Friday, February 16, 2018

NS14

If you're lucky, a train might rush right beneath you while you're on the expressway. Against all odds, it might even follow, right next to the bus you are on or car that you're driving. Either way, it's so mundane to you that you don't turn to even look at it for a second.

Maybe that's what makes you so ordinary too. And I feel sad for you, for all these trains in the world that you will never bring yourself down to admire. I will always anticipate the moment highway and tracks intercept, praying I am lucky enough for a train to run below me or at least in the distance.

But the most ordinary people will let a train pass and to me it's the same as letting go of a four-leaved clover. You let it escape like sand running through your fingers, thinking it's nothing special because it will always wound up beneath your shoes time and again.

It's sad when it goes faster than your bus, already disappearing while all that's left are the empty tracks. It reminds me of a boy who took the train at Yio Chu Kang, the both of us thinking I was waiting on the other platform.

I called him, I said wait for me, and rushed to where he was. He must have been somewhere in the middle of the reservoir, while the train far behind him carried me. It's still easy to imagine his face as he stared out the window, with the waters buried somewhere in his eyes. Behind him there I was, trying to remember a time when I wasn't in love with the view.

It brings me to a time five years ago, another boy with his arms on either side of me. We were younger and a thousand times more reckless, and it was my first time seeing this reservoir. I saw for myself that it was the furthest distance between two stations, and perhaps that was when I started falling for the North-South Line.

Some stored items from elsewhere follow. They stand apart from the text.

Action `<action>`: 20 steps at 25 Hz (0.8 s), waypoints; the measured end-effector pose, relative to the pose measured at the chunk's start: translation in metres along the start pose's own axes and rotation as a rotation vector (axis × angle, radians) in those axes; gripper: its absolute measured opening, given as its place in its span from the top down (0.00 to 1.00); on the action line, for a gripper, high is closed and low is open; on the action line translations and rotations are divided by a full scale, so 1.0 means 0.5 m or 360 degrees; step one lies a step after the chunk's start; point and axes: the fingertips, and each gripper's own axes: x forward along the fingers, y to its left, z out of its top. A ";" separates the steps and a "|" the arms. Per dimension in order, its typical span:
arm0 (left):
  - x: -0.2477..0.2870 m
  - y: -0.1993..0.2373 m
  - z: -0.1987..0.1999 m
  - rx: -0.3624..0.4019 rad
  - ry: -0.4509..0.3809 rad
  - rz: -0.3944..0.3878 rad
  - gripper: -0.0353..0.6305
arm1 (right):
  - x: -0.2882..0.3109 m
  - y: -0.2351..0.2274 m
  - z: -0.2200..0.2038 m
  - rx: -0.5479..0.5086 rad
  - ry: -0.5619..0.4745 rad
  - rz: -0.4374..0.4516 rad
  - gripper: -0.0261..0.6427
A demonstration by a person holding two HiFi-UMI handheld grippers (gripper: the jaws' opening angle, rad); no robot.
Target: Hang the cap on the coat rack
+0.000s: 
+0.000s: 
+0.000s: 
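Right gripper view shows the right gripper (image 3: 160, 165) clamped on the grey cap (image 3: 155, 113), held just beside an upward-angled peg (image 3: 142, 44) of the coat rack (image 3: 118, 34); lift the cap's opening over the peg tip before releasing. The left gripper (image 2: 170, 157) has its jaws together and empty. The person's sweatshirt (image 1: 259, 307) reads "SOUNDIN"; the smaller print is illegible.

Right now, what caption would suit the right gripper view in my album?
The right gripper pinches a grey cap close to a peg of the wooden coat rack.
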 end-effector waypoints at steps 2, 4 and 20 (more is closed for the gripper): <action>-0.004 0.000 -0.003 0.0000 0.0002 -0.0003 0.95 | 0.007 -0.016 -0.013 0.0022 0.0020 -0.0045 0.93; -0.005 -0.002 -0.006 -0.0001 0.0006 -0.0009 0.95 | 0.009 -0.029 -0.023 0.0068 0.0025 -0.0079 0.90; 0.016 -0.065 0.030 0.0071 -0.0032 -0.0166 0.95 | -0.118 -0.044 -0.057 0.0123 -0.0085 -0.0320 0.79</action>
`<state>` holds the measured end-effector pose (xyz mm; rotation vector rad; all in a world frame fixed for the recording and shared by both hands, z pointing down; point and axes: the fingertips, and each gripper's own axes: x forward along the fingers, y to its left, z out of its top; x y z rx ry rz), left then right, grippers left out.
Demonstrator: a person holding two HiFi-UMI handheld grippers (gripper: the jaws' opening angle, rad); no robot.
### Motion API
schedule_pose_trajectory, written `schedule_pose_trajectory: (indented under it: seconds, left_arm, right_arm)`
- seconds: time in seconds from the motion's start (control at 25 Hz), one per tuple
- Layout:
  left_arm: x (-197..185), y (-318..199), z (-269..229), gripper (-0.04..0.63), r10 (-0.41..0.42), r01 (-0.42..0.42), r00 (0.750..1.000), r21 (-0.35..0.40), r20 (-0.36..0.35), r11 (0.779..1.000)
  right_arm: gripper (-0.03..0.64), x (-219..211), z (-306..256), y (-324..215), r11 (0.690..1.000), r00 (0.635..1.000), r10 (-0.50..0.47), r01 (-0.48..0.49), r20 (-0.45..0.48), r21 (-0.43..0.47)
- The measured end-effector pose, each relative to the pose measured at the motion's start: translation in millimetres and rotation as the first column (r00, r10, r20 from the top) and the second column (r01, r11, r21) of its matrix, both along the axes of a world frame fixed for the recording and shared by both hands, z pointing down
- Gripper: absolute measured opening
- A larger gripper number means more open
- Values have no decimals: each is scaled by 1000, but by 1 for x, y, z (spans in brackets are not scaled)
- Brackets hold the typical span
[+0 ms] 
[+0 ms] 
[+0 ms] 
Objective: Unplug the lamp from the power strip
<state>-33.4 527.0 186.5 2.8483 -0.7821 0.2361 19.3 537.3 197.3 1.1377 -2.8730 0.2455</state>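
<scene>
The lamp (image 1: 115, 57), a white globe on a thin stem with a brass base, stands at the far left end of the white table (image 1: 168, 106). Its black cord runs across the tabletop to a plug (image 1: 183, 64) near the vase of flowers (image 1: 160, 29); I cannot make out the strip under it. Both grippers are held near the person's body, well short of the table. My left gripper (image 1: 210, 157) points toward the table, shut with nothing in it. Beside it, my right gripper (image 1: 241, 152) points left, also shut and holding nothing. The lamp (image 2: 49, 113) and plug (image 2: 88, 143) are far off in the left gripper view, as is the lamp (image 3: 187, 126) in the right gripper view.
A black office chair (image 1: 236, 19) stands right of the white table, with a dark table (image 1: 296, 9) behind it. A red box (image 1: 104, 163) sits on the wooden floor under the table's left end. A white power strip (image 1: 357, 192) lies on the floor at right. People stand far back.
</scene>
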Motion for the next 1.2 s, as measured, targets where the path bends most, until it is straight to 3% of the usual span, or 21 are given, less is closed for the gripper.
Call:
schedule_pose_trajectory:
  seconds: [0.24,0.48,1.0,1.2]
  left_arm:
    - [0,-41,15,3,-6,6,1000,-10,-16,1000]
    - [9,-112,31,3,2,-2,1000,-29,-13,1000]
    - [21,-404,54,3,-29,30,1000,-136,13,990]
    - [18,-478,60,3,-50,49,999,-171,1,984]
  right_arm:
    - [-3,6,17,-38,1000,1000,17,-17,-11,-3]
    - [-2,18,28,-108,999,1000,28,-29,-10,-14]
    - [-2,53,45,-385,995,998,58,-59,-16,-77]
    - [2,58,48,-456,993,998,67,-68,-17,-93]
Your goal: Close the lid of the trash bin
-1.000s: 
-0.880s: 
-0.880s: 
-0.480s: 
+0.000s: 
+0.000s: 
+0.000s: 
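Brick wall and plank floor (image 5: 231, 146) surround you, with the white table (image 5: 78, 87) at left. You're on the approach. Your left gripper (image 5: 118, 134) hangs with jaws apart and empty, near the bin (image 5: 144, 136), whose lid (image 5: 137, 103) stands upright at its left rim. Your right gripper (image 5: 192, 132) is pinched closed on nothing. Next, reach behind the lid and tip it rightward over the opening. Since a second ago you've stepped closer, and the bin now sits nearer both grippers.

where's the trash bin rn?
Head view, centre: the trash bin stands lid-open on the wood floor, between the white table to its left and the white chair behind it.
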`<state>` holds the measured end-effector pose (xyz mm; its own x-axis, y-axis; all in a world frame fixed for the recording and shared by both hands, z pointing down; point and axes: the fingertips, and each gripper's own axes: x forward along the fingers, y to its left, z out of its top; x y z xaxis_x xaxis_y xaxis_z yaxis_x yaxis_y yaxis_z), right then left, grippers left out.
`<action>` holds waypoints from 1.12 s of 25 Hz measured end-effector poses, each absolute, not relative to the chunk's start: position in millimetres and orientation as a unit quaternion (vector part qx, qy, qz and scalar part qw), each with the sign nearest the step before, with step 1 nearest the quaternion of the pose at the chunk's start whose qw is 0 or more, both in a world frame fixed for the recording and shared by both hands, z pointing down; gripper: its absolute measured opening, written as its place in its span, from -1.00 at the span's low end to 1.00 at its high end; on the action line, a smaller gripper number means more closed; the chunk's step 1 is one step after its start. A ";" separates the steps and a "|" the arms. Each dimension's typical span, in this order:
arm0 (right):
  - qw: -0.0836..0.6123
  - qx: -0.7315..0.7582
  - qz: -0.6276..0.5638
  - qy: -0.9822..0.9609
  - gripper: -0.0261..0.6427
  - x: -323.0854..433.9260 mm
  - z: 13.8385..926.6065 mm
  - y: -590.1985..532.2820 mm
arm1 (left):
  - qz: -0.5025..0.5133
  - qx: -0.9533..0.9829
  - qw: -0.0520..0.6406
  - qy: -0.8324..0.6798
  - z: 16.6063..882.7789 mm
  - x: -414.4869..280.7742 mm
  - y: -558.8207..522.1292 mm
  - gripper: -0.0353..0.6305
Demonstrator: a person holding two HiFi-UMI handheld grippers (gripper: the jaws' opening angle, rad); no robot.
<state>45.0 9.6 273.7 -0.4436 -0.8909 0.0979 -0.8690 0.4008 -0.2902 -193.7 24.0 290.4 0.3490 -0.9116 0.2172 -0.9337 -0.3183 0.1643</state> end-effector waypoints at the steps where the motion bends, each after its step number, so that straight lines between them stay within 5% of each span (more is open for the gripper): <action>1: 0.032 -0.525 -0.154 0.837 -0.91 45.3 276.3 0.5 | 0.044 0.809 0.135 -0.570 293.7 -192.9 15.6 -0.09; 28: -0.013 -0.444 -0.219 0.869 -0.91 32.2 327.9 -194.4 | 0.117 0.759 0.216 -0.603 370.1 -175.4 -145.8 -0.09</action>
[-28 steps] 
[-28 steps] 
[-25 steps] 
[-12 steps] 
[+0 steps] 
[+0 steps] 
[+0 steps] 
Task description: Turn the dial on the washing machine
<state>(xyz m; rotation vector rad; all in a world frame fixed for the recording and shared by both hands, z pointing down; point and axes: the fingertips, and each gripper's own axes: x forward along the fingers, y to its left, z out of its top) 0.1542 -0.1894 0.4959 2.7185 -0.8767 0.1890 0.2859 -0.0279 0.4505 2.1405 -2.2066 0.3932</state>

It was the same boy who ran rounds here, giving me the task of timing him. There was nothing else to do but miss another stadium stations away, where the tracks were in perfect view of whoever sat at the grandstand.

Khatib, where I wished the bus I was on would speed up and not let the train get away. Where the rose almost got away before I said wait for me, I'm coming. Where I helplessly watched the hurricane run around the stadium, constantly turning to see if I was still looking.